- Born: 8 April 1907 Moreton, Shropshire
- Died: 9 October 1994 (aged 87) Birmingham
- Education: University of Birmingham (BSc, PhD and DSc)
- Awards: Meldola Medal (1933)
- Scientific career
- Fields: Chemistry
- Workplaces: University of Birmingham London School of Tropical Medicine

= Maurice Stacey =

British chemist

Maurice Stacey CBE FRS FRIC (8 April 1907 – 9 October 1994) was a British chemist who worked alongside Sir Norman Haworth to artificially synthesize Vitamin C.

Maurice Stacey was born on 8 April 1907 in Moreton, Shropshire. Stacey was educated at Adams Grammar School, Newport and graduated from Birmingham University with the degrees of BSc, PhD and DSc. Stacey began his career at Birmingham University as a demonstrator in chemistry in 1929. He was leader under Sir Norman Haworth of the Birmingham University team which synthesised Vitamin C in 1932. It was Stacey who personally isolated synthetic vitamin C. Stacey was Beit Memorial Fellow for Medical Research at the London School of Tropical Medicine from 1933 to 1937.

Stacey returned to Birmingham University in 1937 as lecturer in chemistry and then reader in biological chemistry. Stacey was professor of chemistry at Birmingham University from 1946 to 1956. He was Mason Professor and head of the Department of Chemistry at Birmingham from 1956 until his retirement in 1974. He was dean of Faculty of Science at Birmingham from 1963 to 1966.
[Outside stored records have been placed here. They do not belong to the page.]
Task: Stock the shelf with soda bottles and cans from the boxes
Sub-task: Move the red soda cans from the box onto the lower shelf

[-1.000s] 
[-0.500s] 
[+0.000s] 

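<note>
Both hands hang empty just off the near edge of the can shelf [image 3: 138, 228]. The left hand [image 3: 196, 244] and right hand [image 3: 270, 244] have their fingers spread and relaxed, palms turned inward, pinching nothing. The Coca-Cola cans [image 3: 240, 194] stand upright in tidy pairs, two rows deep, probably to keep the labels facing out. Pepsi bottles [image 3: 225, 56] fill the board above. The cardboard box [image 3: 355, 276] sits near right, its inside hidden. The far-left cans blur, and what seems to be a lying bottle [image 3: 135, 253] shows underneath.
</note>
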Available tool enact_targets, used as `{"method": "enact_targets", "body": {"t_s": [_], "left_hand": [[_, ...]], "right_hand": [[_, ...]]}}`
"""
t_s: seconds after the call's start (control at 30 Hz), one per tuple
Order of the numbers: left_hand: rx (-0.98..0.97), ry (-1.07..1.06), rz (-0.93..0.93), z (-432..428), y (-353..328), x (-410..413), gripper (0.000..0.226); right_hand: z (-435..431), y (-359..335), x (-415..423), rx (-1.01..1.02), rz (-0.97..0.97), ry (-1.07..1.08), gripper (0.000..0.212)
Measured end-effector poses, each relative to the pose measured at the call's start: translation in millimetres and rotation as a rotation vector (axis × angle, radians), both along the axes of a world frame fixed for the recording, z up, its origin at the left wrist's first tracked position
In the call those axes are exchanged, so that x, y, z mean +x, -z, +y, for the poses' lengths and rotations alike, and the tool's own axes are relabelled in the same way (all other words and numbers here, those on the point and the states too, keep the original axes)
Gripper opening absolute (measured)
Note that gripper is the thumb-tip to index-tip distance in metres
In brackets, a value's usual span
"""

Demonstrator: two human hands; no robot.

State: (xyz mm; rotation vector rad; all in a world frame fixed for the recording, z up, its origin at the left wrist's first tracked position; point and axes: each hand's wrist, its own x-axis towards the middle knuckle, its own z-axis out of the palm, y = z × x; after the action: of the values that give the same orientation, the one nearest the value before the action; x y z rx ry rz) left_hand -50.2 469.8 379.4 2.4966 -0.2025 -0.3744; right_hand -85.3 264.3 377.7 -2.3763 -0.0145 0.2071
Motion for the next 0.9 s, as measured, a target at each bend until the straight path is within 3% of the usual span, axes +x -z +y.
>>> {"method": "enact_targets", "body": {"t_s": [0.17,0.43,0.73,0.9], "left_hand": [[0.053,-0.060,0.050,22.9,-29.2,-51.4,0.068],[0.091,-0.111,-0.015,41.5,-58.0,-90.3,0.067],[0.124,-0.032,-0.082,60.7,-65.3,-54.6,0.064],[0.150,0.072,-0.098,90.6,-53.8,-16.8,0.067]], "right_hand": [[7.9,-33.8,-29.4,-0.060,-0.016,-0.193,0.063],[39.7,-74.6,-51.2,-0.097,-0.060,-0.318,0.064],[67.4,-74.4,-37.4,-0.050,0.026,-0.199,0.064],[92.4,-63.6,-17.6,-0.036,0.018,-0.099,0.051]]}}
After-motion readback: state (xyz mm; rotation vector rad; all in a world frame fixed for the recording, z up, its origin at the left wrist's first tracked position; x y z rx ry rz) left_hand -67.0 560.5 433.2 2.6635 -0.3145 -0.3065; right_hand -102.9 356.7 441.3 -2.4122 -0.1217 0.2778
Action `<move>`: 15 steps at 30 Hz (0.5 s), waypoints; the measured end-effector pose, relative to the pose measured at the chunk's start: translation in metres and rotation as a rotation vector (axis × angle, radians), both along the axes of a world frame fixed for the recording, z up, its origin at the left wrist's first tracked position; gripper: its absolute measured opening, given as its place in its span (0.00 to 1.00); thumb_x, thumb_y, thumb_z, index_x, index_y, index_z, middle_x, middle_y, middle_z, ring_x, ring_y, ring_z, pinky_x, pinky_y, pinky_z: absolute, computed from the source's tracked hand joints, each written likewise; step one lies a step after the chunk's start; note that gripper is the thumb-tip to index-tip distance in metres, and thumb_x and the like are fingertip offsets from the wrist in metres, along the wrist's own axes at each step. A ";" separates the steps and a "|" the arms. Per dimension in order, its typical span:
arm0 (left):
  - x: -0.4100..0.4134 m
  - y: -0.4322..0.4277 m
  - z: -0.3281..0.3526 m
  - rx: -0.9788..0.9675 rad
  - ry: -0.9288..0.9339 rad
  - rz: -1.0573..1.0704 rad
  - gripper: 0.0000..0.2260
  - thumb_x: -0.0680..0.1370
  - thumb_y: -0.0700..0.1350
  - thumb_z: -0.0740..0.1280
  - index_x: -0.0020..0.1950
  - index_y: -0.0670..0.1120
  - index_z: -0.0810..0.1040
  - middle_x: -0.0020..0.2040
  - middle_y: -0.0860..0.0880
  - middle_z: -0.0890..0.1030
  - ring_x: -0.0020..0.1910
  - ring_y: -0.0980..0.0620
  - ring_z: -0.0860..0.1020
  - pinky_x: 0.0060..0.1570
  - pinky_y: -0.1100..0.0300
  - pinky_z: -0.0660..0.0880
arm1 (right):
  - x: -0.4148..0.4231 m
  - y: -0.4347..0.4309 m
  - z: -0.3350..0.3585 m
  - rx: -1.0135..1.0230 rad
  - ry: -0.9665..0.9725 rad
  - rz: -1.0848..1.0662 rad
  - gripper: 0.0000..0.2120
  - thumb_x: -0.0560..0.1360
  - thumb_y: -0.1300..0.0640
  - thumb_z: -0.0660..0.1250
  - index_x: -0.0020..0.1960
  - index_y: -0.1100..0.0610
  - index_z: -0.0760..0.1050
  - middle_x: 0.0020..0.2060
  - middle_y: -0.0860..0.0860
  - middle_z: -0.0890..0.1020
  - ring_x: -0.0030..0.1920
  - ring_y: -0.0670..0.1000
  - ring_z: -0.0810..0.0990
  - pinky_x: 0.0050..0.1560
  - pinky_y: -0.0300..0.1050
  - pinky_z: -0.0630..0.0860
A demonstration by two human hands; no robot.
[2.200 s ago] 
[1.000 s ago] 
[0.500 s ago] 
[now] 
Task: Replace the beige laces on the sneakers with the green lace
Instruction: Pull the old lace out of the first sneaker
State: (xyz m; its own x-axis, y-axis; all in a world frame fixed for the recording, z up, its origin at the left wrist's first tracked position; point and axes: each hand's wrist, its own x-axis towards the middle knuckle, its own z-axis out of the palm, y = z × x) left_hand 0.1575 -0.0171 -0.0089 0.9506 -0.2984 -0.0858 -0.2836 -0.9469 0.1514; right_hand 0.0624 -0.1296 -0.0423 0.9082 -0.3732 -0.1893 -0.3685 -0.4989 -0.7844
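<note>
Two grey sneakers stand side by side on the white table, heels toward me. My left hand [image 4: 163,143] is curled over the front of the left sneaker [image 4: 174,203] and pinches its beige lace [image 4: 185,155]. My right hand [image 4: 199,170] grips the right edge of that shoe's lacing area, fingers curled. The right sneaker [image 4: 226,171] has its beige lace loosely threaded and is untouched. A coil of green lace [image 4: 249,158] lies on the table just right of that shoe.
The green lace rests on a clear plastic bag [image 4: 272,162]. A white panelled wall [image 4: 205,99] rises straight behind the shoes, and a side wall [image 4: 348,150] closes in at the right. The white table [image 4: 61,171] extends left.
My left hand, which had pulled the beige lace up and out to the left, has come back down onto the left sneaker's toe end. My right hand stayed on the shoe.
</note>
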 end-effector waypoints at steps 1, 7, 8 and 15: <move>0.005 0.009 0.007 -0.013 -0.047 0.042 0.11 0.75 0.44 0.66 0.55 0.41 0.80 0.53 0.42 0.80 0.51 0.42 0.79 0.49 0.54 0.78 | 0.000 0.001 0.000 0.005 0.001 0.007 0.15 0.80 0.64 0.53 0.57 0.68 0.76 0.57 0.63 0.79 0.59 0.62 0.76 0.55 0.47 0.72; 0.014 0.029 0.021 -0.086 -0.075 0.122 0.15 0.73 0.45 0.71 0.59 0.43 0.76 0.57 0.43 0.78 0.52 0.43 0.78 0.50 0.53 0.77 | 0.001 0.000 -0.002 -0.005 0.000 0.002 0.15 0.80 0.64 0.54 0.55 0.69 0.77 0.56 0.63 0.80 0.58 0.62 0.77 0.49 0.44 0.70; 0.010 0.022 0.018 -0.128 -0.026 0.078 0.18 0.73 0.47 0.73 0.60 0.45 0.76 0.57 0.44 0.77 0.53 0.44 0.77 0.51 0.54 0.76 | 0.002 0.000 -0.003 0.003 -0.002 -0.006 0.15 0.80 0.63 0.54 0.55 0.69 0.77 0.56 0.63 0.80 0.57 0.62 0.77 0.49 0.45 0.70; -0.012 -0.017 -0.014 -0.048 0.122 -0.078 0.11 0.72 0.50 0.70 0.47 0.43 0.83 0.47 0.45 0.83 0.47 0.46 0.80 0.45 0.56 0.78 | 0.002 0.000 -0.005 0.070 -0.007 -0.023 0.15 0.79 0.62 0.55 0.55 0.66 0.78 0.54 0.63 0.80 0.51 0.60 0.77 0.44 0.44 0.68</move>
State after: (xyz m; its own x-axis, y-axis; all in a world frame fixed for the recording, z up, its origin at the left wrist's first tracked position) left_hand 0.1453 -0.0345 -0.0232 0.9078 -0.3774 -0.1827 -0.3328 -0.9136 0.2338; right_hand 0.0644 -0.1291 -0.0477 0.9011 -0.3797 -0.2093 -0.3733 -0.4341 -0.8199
Stacey's main research interest was in polysaccharides. He helped to develop bacterial polyglucose dextran as a blood plasma substitute.
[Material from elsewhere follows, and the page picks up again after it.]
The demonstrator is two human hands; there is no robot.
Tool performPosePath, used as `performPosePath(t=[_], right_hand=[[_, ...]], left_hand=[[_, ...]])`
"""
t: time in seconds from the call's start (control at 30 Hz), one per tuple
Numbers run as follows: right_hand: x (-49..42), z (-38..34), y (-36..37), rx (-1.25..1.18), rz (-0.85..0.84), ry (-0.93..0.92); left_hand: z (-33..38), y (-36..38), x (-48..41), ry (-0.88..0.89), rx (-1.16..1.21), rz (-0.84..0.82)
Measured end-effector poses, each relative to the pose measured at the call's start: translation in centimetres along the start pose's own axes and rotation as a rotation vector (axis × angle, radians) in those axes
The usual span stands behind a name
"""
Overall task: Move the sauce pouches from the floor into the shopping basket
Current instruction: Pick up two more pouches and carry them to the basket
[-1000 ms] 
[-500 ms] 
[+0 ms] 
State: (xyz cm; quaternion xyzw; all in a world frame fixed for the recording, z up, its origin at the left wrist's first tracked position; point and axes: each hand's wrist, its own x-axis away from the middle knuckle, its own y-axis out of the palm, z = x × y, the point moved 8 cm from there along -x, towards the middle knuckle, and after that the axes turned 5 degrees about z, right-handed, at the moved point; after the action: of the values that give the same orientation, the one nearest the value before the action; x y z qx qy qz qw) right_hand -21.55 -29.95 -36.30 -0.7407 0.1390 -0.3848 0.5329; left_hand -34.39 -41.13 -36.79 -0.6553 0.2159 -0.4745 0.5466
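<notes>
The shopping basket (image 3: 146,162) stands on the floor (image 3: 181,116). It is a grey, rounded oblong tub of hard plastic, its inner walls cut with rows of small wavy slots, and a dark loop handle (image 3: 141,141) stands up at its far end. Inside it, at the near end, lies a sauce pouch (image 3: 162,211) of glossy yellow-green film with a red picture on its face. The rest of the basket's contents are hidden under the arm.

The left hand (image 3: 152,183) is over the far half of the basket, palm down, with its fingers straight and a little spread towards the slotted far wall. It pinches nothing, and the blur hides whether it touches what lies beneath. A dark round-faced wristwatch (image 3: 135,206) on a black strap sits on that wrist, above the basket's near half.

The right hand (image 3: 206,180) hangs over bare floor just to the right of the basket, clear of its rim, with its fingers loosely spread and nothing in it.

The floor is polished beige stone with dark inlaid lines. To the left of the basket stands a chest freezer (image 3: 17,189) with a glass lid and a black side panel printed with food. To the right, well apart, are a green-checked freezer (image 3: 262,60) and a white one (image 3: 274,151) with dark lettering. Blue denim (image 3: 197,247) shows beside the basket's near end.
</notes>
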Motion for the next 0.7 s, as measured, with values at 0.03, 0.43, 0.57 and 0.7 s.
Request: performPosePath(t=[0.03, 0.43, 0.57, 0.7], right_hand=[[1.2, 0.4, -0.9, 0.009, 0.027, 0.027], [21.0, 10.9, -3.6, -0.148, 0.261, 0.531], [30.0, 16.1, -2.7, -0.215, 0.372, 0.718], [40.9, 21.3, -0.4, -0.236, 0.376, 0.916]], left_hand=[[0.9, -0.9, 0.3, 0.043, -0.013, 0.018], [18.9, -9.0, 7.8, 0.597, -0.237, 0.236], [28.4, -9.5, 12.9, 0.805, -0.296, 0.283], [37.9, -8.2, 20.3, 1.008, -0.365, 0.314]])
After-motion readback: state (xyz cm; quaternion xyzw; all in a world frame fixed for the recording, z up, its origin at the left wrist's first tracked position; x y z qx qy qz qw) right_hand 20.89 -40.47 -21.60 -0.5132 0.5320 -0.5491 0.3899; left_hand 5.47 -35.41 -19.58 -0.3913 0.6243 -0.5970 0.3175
Stacey was awarded the Meldola Medal of the Royal Institute of Chemistry (now the Royal Society of Chemistry) in 1933. He was elected a Fellow of the Royal Society in 1950. He was appointed a Commander of the Order of the British Empire in 1966 Stacy was vice-president of the Chemical Society (now the Royal Society of Chemistry) for the years 1950 to 1953, 1955 to 1958, 1960 to 1963, and 1968 to 1971. Stacey was awarded the Tilden Medal by the Chemical Society in 1944. He was awarded the Inaugural Haworth Medal in 1970. He was awarded the Centenary Medal by Birmingham University in 1975 and the Jubilee Memorial Medal by the Society of Chemical Industry in 1979. He received the Grand Award from the US National Academy of Sciences and the John Scott Medal by the City of Philadelphia. He was awarded honorary doctorates by Keele University, the University of Lima and the National University of San Marcos. Stacey died on 9 October 1994 in Birmingham.